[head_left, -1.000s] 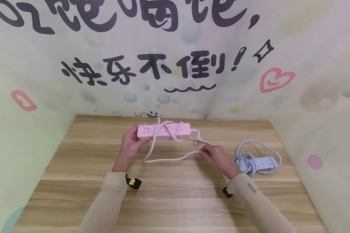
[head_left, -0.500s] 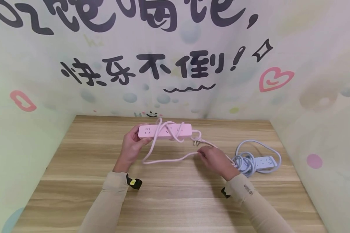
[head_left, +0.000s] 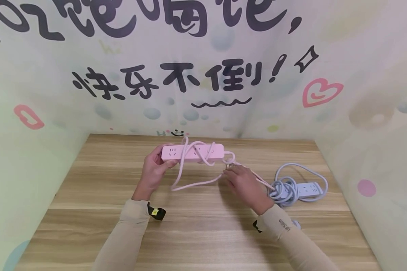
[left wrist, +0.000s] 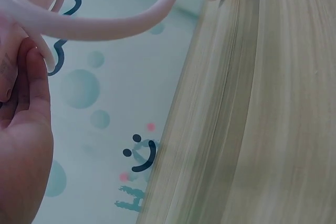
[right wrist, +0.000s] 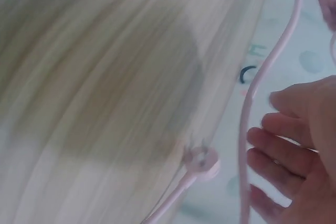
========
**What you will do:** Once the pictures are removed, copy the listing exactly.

**Answer section:**
[head_left, -1.000s] 
[head_left, -0.500s] 
[head_left, +0.000s] 
[left wrist, +0.000s] 
[right wrist, +0.000s] 

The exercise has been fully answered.